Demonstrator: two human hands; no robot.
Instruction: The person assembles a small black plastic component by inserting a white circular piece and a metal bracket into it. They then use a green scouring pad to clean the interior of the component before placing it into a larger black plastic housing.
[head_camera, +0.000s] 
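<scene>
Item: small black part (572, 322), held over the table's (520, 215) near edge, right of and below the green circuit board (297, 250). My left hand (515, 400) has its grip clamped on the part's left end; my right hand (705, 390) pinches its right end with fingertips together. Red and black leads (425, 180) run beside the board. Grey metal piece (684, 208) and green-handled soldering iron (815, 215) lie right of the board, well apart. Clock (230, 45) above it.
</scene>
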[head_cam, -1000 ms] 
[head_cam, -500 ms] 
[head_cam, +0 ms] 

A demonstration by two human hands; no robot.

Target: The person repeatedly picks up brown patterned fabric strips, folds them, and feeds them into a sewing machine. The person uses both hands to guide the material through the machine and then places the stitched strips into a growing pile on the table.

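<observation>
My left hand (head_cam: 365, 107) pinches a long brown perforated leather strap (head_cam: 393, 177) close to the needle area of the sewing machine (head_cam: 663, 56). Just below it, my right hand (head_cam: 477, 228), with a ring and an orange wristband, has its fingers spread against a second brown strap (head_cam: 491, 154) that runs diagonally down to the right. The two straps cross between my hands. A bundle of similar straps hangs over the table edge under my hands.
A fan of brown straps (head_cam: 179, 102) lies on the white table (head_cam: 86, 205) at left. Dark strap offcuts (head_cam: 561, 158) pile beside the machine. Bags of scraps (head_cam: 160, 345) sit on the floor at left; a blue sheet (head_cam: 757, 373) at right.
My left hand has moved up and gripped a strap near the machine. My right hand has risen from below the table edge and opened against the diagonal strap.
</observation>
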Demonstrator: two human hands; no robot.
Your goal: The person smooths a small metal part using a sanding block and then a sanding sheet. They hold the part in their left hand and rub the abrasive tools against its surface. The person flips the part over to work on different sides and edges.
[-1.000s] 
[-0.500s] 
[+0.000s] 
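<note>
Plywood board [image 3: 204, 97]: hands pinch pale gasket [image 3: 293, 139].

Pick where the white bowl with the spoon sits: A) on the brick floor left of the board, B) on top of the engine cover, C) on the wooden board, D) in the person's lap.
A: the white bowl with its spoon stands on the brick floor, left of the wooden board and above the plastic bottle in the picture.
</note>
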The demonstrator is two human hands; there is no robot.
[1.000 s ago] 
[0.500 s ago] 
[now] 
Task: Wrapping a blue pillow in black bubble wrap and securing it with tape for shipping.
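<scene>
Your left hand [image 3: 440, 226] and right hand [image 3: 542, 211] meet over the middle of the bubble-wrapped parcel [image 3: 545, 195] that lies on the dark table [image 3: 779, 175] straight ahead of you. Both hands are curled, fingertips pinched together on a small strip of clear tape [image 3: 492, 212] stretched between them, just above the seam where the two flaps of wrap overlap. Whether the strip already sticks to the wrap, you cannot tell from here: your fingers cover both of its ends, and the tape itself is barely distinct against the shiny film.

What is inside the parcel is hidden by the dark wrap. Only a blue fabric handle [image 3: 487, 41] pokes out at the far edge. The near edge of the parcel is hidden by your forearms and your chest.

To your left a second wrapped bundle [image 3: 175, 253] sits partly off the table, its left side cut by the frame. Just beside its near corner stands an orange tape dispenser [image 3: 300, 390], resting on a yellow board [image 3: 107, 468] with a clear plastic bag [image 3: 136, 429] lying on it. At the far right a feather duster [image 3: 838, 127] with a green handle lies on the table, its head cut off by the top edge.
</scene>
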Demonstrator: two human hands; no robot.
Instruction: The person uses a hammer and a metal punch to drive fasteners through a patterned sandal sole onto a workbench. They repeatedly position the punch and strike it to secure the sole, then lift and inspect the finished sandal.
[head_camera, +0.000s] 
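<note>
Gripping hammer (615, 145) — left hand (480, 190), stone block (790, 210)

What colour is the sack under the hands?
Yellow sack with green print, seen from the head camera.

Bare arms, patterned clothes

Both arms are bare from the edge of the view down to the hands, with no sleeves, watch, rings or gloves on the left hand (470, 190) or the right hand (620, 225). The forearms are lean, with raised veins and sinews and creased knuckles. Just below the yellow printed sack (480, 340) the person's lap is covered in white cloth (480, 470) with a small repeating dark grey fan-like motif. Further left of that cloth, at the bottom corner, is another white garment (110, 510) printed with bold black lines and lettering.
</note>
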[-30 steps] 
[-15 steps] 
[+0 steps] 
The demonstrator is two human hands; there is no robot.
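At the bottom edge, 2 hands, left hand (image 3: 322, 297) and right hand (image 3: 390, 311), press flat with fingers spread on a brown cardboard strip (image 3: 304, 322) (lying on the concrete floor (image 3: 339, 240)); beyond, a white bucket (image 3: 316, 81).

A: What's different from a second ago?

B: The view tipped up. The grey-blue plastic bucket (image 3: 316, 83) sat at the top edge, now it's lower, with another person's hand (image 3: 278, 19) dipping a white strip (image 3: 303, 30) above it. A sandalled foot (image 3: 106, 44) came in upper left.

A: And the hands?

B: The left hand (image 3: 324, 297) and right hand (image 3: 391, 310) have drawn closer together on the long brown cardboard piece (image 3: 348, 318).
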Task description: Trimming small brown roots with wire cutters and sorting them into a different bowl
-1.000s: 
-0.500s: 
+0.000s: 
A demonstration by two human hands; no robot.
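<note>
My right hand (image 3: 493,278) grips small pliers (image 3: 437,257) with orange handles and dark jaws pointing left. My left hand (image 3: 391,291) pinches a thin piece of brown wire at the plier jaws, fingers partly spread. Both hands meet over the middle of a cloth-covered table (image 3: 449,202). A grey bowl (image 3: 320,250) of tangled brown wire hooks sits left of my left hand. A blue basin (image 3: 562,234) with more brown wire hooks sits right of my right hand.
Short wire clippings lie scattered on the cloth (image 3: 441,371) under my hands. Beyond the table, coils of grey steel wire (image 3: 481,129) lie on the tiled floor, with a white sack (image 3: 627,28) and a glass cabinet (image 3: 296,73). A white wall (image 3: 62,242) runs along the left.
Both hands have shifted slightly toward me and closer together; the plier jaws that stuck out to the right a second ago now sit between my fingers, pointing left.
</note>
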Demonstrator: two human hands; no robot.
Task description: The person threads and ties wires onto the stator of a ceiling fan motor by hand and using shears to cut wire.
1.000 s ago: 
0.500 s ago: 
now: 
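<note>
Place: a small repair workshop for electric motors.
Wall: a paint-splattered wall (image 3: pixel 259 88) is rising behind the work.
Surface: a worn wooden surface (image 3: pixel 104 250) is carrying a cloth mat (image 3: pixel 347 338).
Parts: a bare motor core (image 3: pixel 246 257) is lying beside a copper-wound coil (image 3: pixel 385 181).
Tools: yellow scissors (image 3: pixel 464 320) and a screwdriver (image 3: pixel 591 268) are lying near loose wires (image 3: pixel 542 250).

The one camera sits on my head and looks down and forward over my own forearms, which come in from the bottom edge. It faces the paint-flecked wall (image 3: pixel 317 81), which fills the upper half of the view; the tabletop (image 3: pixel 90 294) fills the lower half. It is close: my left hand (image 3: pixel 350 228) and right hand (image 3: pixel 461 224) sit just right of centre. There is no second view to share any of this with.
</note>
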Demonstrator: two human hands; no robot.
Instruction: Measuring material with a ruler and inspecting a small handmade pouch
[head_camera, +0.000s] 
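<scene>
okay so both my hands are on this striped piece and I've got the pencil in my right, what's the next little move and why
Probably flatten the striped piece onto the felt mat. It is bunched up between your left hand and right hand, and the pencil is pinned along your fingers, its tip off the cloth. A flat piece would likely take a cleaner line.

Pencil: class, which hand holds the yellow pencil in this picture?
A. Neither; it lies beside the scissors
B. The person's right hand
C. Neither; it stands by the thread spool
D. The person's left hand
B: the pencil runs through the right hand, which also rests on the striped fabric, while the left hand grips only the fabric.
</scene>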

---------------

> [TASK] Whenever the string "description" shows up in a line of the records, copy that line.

> [ANSWER BOX]
Task description: Trimming small brown roots with wire cutters and sorting them into a different bowl
Task description: The person threads and ties wires onto the stator of a ceiling fan motor by hand and using shears to cut wire.

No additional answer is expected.